Mesa Musings: Air base brought us together

I was privileged to attend the 36th Santa Ana Army Air Base (SAAAB) reunion Feb. 25 at Orange Coast College.

The event, which OCC has hosted annually since the reunion's inception in 1977, celebrated the 70th anniversary of the base's opening in 1942. Fifty World War II veterans attended.

SAAAB, in operation from 1942 through 1946, encompassed 1,336 acres and covered one-fifth of what is today the city of Costa Mesa. The base included OCC's campus, the Orange County Fairgrounds, Costa Mesa High School, Vanguard University, TeWinkle Park and the Civic Center.

Nearly 150,000 pilots, navigators and bombardiers — including my father — trained at the base.

As I entered the reunion's display area I spied a large poster featuring the story of my family's ties to the base. I was deeply moved.

My mom and dad first met at SAAAB in 1943. They were married in 1944 (68 years ago this week), and had their first child — me — in 1945.

Included on the reunion poster was a wedding portrait of Mom and Dad. Pops was smartly bedecked in his U.S. Army Air Corps uniform.

In 1942, my grandfather, William Thomlinson — assistant chef at the Earl Carroll Theater, a Hollywood nightclub at Sunset Boulevard and Vine Street — was recruited to open the new preflight training facility on the bluff overlooking Newport Beach.

He was executive chef for the base's 11 mess halls. He, my grandmother and my 18-year-old mother bought a small home on Balboa Island.

My mother, Betty Jean Thomlinson, a recent Santa Monica High School graduate, was hired as secretary to the manager of the air base's mess halls, Maj. Philip Caldwell.

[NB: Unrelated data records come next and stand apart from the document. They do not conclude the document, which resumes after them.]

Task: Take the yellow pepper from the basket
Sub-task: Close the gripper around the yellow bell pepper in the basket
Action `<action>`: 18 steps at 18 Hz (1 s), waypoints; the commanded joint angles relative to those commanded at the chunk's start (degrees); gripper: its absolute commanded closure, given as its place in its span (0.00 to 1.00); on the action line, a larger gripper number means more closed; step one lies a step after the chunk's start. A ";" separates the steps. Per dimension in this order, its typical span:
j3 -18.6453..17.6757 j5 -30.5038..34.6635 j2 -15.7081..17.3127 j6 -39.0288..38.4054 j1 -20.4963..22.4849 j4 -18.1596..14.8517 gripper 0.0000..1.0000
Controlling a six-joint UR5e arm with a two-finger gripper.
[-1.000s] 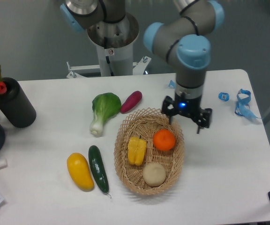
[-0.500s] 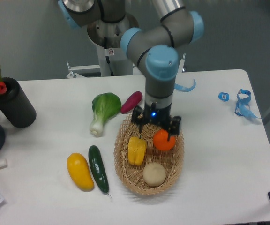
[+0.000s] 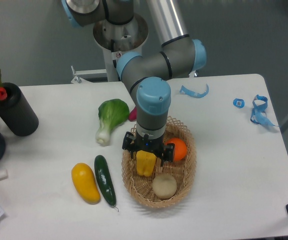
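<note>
The yellow pepper lies in the left half of the tan wicker basket, next to an orange and a beige round fruit. My gripper hangs straight over the pepper with its fingers open, one on each side of the pepper's top. The gripper body hides the pepper's upper end. I cannot tell whether the fingers touch it.
Left of the basket lie a dark green cucumber and a smooth yellow mango-like fruit. A bok choy lies behind the basket's left side. A black vase with red tulips stands far left. Blue tape pieces lie far right.
The gripper has swung from the basket's far right rim leftward over the basket and come down over the yellow pepper. The fruits have not moved.
</note>
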 joint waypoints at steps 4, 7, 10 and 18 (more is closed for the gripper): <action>1.32 2.29 -1.85 -0.70 -0.70 0.09 0.00; 1.85 2.38 -2.11 -0.70 -0.70 0.00 0.00; 1.76 2.55 -2.90 -0.70 -0.79 0.00 0.00; 2.38 5.54 -5.19 -0.70 -1.94 0.17 0.00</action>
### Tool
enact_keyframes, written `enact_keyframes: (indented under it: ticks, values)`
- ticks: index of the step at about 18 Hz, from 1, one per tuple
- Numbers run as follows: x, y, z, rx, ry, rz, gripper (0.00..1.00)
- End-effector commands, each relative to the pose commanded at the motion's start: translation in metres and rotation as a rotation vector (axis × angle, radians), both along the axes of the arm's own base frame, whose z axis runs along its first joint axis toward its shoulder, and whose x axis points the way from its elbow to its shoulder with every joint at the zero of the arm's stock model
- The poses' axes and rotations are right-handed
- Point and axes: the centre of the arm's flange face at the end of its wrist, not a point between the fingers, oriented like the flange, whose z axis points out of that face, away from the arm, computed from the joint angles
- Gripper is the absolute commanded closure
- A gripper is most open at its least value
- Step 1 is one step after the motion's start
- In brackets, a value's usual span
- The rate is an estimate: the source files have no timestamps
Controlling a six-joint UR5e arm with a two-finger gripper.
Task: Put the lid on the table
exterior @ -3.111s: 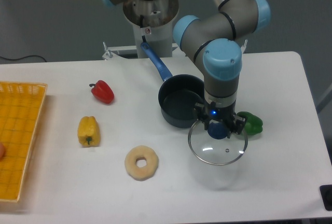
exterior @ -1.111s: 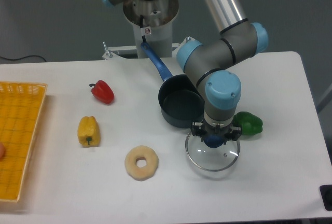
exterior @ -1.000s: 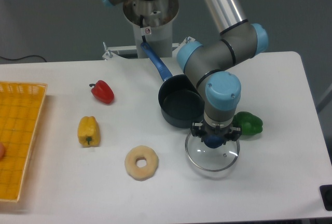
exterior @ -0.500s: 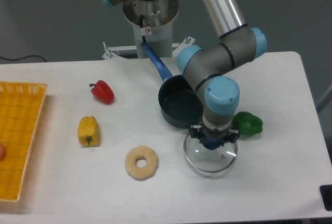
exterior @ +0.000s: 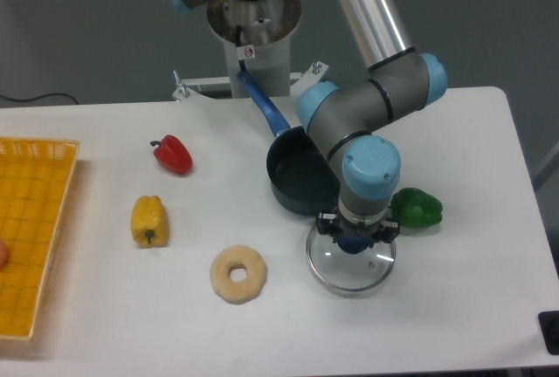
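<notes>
One lid (exterior: 350, 263) sits low on or just above the table (exterior: 472, 307), gripper (exterior: 355, 239) clamped on its blue knob, just in front of the pot (exterior: 301, 181) (dark blue, nothing inside). Green pepper (exterior: 417, 208) just right. Donut (exterior: 238, 273) to the left; yellow mesh tray (exterior: 31, 229) at far left w/ something reddish at its edge.

Lid (exterior: 350, 263) before the pot (exterior: 301, 181) — doughnut (exterior: 238, 273) left.
</notes>
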Motion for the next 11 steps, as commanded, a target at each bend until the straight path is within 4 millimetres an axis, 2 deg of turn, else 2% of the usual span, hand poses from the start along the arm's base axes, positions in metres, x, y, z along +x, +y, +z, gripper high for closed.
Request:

My father, Bill Carnett, who didn't yet know my mom, completed cadet training at SAAAB, but washed out of flight school in Texas due to an inner-ear problem. He returned to the base as a tech sergeant and ran one of the mess halls.

My mom's first impression of the base was that it was desolate.

"There wasn't a blade of grass anywhere, except for the front of the headquarters building," she recalled. "Most roads were tar, and Jeeps were everywhere."

Her office was near the parade ground, not far from the base's Baker Street entrance. I've lived within a few hundred yards of that hallowed space for the last 37 years.

She met Bill Carnett, the good-looking Mess 11 sergeant, and they began dating.

"He'd hitchhike from the base to Balboa Island," she said. "We'd walk to the ferry and attend movies at the Balboa Theater. We had to catch the 11 p.m. ferry back or we'd be stranded."

Bill would occasionally borrow a friend's car and take Betty to a film at the Lido Theatre. Or, they'd go into Santa Ana.

"We had a favorite upstairs café on Fifth Street. You rarely saw soldiers in Newport at night because it was under blackout. There were concerns about submarine attacks. Santa Ana had no such restrictions, so cadets flocked there."

On a couple of occasions, they drove into L.A. to go dancing.

Bill and Betty were married in Corona del Mar's Chapel by the Sea on March 8, 1944. Bill and Effie Thomlinson –- my grandparents –- were in attendance and hosted the reception at their Balboa Island home. The cake, made by my grandfather, was served with champagne.

The couple honeymooned at the Coast Inn in Laguna Beach. They remained married for 62 years, until my father's death in 2006.

For the first two weeks of their marriage, Bill and Betty lived in a rented room on Broadway in Costa Mesa. They then rented a room on the Grand Canal on Little Island. Finally, they moved into the apartment behind my grandparents' home on Marine Avenue.

My mom continued to work at the air base until late 1944. I was born in January of '45. My parents, my two siblings and I moved to Costa Mesa in 1952.

The war officially ended Sept. 2, 1945.

"With that, we all breathed a sigh of relief," my mom recalled.

JIM CARNETT lives in Costa Mesa. His column runs Tuesdays.